Publisher: Dark Horse Comics
Writers: Zack and Nick Keller
Artists: Joanna Estep, Kelly Fitzpatrick
Release Date: Issue out now; issue out 19th August 2015


Horror in comics is tricky – there’s good reason that it’s only recently that it’s begun to gain significant traction, but thankfully, we’re in something of a renaissance, with a whole host of titles flooding our way. Dark Horse do seem, as a publisher, to be rather more prolific than others at putting this stuff out (it’s in the name, I guess?), and here we have Death Head, their latest attempt to scare us silly through the medium of sequential art.

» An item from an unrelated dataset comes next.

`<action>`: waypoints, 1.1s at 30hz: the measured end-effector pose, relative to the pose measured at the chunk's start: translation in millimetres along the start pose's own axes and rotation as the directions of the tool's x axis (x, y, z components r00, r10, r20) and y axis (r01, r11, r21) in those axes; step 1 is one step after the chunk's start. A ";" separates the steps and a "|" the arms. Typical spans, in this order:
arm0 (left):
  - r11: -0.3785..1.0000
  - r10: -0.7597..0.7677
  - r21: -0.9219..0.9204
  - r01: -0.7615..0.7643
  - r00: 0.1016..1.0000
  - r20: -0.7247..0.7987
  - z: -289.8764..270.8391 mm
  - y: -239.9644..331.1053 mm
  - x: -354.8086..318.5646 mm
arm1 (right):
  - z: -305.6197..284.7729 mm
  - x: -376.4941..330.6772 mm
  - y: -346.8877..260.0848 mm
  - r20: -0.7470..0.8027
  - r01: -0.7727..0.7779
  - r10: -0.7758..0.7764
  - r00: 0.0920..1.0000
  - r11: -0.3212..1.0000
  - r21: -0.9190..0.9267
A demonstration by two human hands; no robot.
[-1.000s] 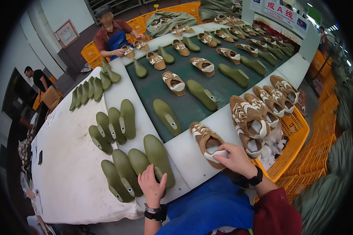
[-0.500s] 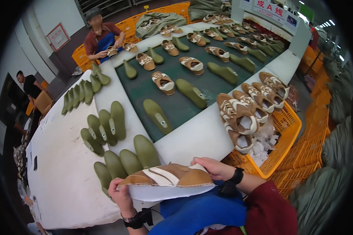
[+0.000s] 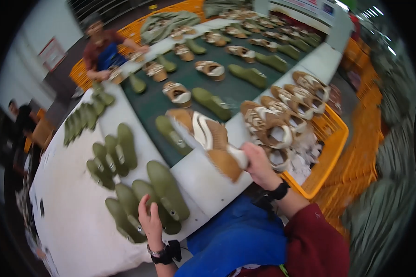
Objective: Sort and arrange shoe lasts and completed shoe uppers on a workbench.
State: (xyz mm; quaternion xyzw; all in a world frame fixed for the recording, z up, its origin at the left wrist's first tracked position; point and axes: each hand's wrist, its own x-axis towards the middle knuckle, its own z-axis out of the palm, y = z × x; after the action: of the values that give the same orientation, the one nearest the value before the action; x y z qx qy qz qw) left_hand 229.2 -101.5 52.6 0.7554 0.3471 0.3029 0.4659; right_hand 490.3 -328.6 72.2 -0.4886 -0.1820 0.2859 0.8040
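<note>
A brown and white shoe upper hangs tilted in the air, its toe toward the far left. My right hand is closed on its heel end, with the upper stretching out over the near edge of the green belt. My left hand has let its fingers spread and holds nothing. It is just above a near group of olive-green shoe lasts lying on the white table; whether it touches one I cannot tell.
More lasts lie farther along the white table. Green belt carries uppers and lasts in rows. Several uppers line its right ledge, above an orange crate with white scraps. Across the belt, a co-worker handles uppers.
My left hand has released the upper and dropped toward the near lasts. My right hand has swung the upper up and forward, over the belt's near edge. The whole view has shifted slightly.
</note>
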 end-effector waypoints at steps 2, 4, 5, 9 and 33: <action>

To sum it up pithily – as is my wont – it’s as if Friday the 13th had a baby with Paranormal Activity, then raised it on good old fashioned rural horror. Initially presenting three seemingly disparate threads – a couple on a walk in a national park, a little kid offering ALL his Lego (shocking, I know) to the stuttering fool bullying him, and a teenage rebel stuck in a nunnery – it’s slowly but surely revealed that they’re not as disconnected as they first seem, with each one representing a point on the vast spectrum of psychological horror (to wit: existential, supernatural, and sociopathic). The Kellers do a great job of weaving the stories together, and between them, they’ve an uncanny knack for the rendering of how kids talk to each other, even if it’s occasionally rather more sweary than it needs to be. That’s not to say that the grown-ups don’t sound grown-up – it’s just that there’s a curious joy about reading kids who sound like kids. It’s not an easy thing to do, and praise must be given for it.

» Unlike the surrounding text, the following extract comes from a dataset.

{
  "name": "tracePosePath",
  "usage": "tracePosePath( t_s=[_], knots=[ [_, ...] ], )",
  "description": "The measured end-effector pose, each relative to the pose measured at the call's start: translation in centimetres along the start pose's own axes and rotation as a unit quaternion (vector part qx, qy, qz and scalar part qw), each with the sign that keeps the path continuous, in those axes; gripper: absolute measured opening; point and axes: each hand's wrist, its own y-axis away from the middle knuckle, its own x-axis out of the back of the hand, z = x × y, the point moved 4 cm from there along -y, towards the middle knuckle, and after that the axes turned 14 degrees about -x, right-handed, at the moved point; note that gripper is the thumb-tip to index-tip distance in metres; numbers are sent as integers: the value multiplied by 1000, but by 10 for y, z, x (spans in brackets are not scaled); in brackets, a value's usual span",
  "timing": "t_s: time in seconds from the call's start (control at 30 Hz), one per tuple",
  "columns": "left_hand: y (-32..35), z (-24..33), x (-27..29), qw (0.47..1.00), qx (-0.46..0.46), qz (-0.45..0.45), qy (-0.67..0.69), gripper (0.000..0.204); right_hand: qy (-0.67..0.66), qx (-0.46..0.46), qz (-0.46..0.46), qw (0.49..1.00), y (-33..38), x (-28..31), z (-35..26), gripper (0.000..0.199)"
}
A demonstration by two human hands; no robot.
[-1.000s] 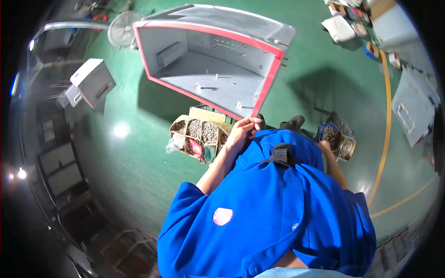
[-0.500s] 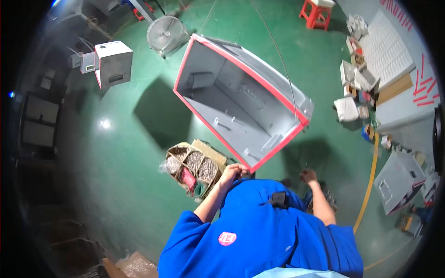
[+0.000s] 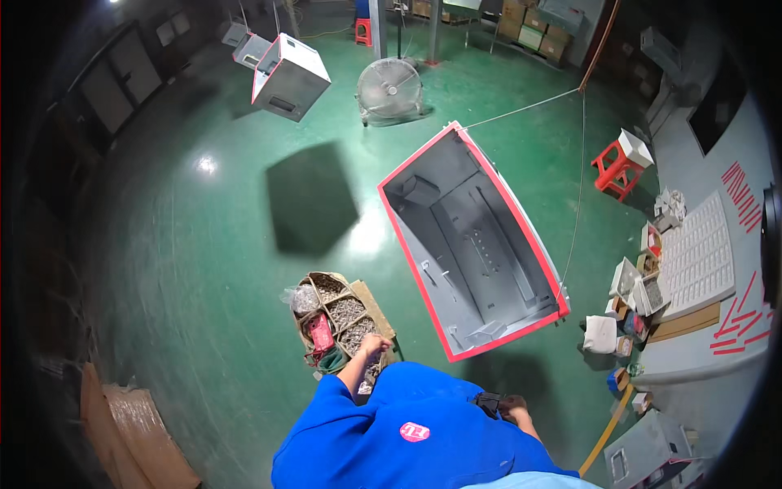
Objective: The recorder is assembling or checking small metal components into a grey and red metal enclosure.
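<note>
Left hand (image 3: 375,345): it is reaching down over the near edge of the cardboard box (image 3: 342,319), fingers curled in a loose closed grip; whether it is gripping anything cannot be told.
Cardboard box: it is sitting on the green floor (image 3: 204,269) just ahead of the person, split into compartments holding small grey metal parts, with a red piece lying in one of them.
Right hand (image 3: 513,405): it is showing only partly past the blue sleeve, low by the person's body; its grip cannot be told.
Grey housing (image 3: 472,244): a large open metal shell with a red rim is hanging tilted on a wire, just right of the box, its lower edge near the left hand but apart from it.
Second housing (image 3: 287,75): it is hanging farther off, casting a dark shadow on the floor.
Fan (image 3: 389,88): it is standing on the floor well beyond the grey housing.
Red stool (image 3: 615,167): it is standing far to the right.
</note>
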Motion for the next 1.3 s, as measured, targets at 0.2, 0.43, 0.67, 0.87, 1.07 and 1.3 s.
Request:
tracePosePath(
  t_s=[0.2, 0.43, 0.67, 0.87, 1.07, 1.3],
  knots=[
    [2, -100, 106, 823, 98, -81, -554, 37, -2, -36, 33, 999, -1, 6, 5, 9],
    [16, -124, 109, 928, 124, 1, -352, 29, -7, -3, -31, 999, -57, -16, 10, 8],
    [-6, -34, -12, 934, 15, -133, -332, 15, -8, -24, -29, 999, -31, 12, 0, 9],
    [0, -8, -18, 867, -51, -130, -479, 17, 243, -40, -33, 969, -24, 65, -19, 16],
    [12, -39, -13, 814, -97, -156, -552, 28, 273, -6, 163, 948, -1, 145, -37, 18],
    [-12, -121, 38, 814, -18, -237, -530, 23, 332, 142, 113, 926, 34, 77, -13, 24]
  ],
)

There’s some great work going on in the art from Estep and Fitzpatrick too – very much penciler and colourer in sync. Whilst there’s some mild inconsistency in character rendering – it’s not immediately clear that the nature-walking couple from the first issue are the parents in the second – the scene setting is terrifically atmospheric, particularly in the darker corners of the Kellers’ story. A page that immediately springs to mind as a stand-out is in the middle of issue 2, with an impactful hallucination that feels like it’s been torn straight out of the likes of the Wicker Man (y’know. The good one. Without BEEEEEES). It’s also another moment where I’m seriously impressed with the rendering of hands – particularly in the fact that Estep has clear opportunities to just trace over previous panels, and quite simply doesn’t. Beautiful stuff.

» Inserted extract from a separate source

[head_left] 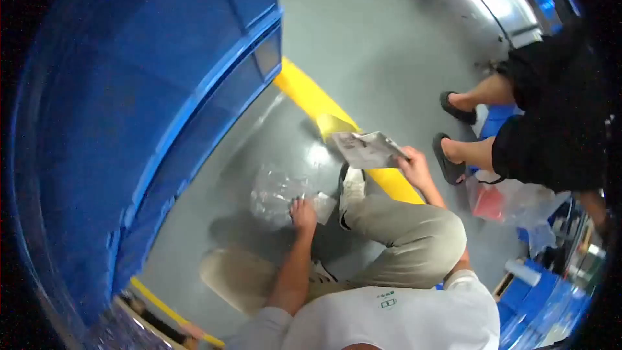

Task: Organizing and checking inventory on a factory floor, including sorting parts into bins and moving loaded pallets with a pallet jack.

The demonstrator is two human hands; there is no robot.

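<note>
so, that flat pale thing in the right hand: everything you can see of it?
The flat pale thing is thin, roughly four-sided and whitish-grey, with darker printed-looking marks on its visible face, too blurred to make out. Its surface looks slightly glossy; whether it is paper or film can't be told. The edge toward the shoes of the other person looks bent or creased. The right hand grips its right end; in view it overlaps the yellow floor stripe.

Tilted grey packet (368,150), clear plastic (272,196) on floor (382,45)
</note>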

If there is criticism that can be levelled at the story, it’s that for a horror-mystery story, it’s loaded with mystery, but somewhat light on the horror. There are a good couple of moments scattered throughout these two issues, but I’m not yet dreading the next story beats, which I really should be at this stage. Even reading the issues back to back, the Kellers are struggling to mount an appropriate level of tension across the book as a whole – individual scenes do so successfully (particularly an encounter in an underground crematorium), but it dissipates all too quickly, and whilst this doesn’t hurt the strength of their world-building, it does leave us readers slightly wanting. That’s not to say that there’s not still hope for unsettling things to come – issue 2 has given the story threads a good old wrench together, and once the second act commences with issue 3, I can just about smell the intriguing and terrifying things to come.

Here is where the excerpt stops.